In Love Medicine, Lulu Lamartine refuses to leave her late husband Henry’s home after she is evicted by the tribal council for squatting. Henry never formally purchased the land he built his house on, and even though the tribe offers to move Lulu to another house on the reservation, she won’t budge. Lulu claims the Ojibwe people, who originally lived on the other side of the Great Lakes, were forced to the North Dakota land years ago, and she won’t move one more inch west. Lulu’s resistance to moving further west is a direct reference to the forced relocation of Native Americans by the United States government after the Indian Removal Act was passed in 1830. The act was signed into law by President Andrew Jackson, and it effectively forced Native Americans living on ancestral lands in the east—particularly those in the southeast—westward, past the Mississippi River, to land that had been deemed “Indian Territory.” The forced migration of Native Americans began with tribes in the southeast, including the Choctaw, Seminole, and Cherokee people, and it was a vital step in the mass genocide of thousands of Native people perpetrated by the United States government during the 19th century. Those who survived the violent and dangerous trip west were placed on small reservations far from their families and forced to assimilate to European ways. They were required to become Christians, and they were stripped of their Native language and culture. The Indian Removal Act was met with staunch critics, especially in the north, but any opposition to the act was ultimately unsuccessful. President Jackson claimed that the fall of the traditional Native lifestyle was unavoidable, and the act eventually led to the Trail of Tears, another forced relocation program that effectively removed all indigenous people from the southeast, save for a small band of Seminoles in southern Florida. 

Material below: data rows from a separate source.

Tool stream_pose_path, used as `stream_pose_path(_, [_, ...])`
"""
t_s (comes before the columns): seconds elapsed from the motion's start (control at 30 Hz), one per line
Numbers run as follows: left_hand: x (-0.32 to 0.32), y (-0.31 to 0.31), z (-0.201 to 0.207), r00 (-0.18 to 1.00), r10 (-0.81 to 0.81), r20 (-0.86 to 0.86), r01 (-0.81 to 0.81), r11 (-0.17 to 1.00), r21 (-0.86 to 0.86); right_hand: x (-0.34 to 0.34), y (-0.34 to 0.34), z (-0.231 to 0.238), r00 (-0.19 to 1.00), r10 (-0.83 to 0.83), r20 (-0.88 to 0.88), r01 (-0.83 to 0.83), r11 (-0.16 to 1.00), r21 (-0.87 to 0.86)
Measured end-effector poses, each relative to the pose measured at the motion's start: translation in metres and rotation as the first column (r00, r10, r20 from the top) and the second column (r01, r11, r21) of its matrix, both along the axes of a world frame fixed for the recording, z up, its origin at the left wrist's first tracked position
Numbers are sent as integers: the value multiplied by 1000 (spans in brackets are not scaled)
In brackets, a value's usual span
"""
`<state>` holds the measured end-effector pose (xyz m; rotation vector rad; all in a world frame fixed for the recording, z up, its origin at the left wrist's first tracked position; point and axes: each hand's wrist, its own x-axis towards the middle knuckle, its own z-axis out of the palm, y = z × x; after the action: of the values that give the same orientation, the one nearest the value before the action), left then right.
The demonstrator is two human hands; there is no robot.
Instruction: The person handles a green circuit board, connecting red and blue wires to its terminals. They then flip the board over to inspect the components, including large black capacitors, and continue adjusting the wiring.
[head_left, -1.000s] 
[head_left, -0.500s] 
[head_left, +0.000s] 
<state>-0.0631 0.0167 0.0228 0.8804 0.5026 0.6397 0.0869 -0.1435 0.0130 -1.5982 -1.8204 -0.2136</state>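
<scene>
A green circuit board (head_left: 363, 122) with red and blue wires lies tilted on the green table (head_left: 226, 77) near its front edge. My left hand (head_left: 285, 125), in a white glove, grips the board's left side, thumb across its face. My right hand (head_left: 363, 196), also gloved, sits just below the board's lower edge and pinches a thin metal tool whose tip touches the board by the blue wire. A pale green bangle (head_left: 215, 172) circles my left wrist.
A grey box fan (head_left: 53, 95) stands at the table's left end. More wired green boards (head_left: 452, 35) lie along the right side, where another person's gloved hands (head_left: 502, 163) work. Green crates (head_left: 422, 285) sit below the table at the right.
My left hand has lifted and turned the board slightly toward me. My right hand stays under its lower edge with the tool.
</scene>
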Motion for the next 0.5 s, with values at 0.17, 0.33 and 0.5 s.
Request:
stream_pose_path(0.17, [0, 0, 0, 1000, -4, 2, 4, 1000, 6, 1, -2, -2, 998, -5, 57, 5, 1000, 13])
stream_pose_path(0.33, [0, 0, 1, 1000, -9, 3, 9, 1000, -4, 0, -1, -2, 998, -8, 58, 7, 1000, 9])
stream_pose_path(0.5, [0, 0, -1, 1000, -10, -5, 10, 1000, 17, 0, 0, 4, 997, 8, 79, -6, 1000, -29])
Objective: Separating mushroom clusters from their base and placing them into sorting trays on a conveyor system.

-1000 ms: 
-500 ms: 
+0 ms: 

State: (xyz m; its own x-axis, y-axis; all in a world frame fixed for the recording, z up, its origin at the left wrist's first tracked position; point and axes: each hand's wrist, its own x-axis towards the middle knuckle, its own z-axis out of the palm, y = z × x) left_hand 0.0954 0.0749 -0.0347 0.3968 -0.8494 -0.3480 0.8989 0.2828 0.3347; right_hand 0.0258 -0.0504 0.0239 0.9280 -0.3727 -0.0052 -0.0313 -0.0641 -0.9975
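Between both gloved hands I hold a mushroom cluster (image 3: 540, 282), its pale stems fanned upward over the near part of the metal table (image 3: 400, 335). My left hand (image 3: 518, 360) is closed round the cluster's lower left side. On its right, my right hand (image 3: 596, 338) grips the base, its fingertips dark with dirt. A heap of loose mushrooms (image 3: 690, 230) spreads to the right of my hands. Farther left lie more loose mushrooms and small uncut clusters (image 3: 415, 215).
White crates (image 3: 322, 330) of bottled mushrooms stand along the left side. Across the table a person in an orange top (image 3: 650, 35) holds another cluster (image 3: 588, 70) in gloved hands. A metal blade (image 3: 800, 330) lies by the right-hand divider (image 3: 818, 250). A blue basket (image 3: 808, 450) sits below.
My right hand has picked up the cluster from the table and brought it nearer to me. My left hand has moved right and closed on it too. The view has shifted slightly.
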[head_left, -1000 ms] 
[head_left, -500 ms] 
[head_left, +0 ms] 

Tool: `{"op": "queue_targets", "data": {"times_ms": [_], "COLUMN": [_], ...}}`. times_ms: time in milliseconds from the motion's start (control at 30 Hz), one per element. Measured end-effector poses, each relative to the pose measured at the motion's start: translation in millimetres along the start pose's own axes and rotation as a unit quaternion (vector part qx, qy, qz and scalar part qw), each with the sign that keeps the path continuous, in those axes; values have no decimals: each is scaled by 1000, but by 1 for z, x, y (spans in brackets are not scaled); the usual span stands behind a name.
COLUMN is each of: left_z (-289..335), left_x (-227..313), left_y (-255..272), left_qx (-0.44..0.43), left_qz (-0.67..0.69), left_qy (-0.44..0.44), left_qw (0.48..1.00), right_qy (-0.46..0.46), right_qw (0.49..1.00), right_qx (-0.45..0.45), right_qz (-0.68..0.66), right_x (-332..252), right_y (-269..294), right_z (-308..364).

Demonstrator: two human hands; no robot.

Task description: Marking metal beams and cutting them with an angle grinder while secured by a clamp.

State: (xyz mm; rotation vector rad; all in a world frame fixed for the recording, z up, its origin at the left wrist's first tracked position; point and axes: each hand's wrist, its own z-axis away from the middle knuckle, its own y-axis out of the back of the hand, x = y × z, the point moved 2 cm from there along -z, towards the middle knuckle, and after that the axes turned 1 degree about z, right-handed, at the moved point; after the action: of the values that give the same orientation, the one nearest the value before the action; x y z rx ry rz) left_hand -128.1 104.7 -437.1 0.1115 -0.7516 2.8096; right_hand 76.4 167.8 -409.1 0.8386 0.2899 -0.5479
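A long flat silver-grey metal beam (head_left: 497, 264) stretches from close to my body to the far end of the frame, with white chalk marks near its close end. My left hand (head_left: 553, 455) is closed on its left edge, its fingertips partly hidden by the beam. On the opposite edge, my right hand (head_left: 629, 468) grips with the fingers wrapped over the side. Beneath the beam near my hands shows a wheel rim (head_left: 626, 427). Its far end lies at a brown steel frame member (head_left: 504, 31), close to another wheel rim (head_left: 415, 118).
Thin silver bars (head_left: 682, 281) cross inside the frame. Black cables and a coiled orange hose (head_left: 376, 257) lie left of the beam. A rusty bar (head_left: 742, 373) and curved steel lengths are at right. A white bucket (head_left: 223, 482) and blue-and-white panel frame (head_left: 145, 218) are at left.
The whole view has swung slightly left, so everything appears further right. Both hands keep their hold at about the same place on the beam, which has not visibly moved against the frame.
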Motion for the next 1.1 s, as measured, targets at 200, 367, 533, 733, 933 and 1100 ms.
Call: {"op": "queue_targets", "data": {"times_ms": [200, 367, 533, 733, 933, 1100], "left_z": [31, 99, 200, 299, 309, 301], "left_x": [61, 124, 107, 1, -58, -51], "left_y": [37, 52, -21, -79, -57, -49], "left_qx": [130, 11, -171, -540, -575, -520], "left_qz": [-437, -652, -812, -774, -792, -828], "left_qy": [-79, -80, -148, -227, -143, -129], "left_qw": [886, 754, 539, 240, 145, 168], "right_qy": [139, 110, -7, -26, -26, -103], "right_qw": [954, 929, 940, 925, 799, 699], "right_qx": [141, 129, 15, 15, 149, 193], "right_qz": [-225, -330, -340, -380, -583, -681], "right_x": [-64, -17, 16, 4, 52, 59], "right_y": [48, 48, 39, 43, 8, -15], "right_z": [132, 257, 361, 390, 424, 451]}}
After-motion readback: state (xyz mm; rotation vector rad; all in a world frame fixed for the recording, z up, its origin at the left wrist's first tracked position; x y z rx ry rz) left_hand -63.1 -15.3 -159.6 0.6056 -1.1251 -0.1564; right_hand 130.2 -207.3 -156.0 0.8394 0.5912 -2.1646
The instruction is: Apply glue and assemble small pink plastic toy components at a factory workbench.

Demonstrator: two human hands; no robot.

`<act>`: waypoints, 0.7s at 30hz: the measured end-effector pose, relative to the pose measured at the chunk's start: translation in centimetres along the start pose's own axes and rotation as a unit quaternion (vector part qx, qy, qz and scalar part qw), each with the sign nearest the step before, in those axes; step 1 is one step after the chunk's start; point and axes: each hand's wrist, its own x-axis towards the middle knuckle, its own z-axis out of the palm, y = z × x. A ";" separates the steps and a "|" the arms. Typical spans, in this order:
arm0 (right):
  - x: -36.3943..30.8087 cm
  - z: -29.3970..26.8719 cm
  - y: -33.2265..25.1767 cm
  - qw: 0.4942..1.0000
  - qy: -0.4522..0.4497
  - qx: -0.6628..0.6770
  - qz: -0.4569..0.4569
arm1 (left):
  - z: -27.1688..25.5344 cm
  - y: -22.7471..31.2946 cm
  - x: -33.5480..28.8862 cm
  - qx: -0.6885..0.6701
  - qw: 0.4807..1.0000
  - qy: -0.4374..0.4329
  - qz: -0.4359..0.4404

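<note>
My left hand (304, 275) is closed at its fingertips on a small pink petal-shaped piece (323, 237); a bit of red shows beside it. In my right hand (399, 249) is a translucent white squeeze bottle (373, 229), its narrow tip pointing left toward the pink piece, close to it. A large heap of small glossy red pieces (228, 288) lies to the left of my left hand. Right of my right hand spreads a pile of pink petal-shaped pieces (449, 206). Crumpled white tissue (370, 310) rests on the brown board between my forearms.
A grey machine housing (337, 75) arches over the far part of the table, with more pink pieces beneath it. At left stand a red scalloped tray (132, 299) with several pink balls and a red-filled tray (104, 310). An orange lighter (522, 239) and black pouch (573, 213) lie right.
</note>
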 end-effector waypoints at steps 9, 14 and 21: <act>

Other Books Related to Love Medicine

As a piece of contemporary Native American literature, Louise Erdrich’s Love Medicine explores Native culture and identity, particularly the impact of westward expansion and the role of European influence on the forced assimilation of indigenous people. Other important pieces of contemporary Native American literature that interrogate similar themes include James Welch’s Fools Crow—a story about the Lone Eaters, one of the last bands of Blackfeet Indians to live on ancestral lands in Montana—and Ceremony by Leslie Marmon Silko, a novel based on the traditional stories of the Pueblo and Navajo people. Erdrich cites Jane Austen as an influence on her own writing, and the strong women seen in Austen’s novels, such as Pride and Prejudice and Sense and Sensibility, are reflected in the resilient female characters of Love Medicine. In addition to Erdrich, there are several other prominent female Native American writers, such as Joy Harjo, the first Native American United States Poet Laureate and author of How We Became Human, and Paula Gunn Allen, a Native American poet and critic who wrote The Woman Who Owned the Shadows and Coyote’s Daylight Trip. Erdrich also names George Eliot, the English author of Middlemarch, and Toni Morrison, best known for her novels Beloved and The Bluest Eye, as major influences on her own writing. 
Key Facts about Love Medicine
  • Full Title: Love Medicine
  • When Written: 1984
  • Where Written: Minnesota
  • When Published: 1984
  • Literary Period: Contemporary American
  • Genre: Contemporary Native American novel
  • Setting: An Ojibwe reservation in North Dakota, as well as Fargo, North Dakota and Minneapolis, Minnesota. 
  • Climax: When Gerry Nanapush breaks out of prison and shows up at King Kashpaw’s Minneapolis apartment.
  • Antagonist: America’s whitewashed society and the United States government.
  • Point of View: Love Medicine is told through many different points of view. Depending on the chapter and character, it is either first-person or third-person omniscient.

Extra Credit for Love Medicine

Will Write for Money. When Erdrich was a child, her father always encouraged her writing and even paid her a nickel for each story she wrote.

Beauty and Talent. In 1990, Erdrich was named one of People Magazine’s 50 Most Beautiful People, alongside others including Tom Cruise, Michelle Pfeiffer, and Princess Diana Spencer.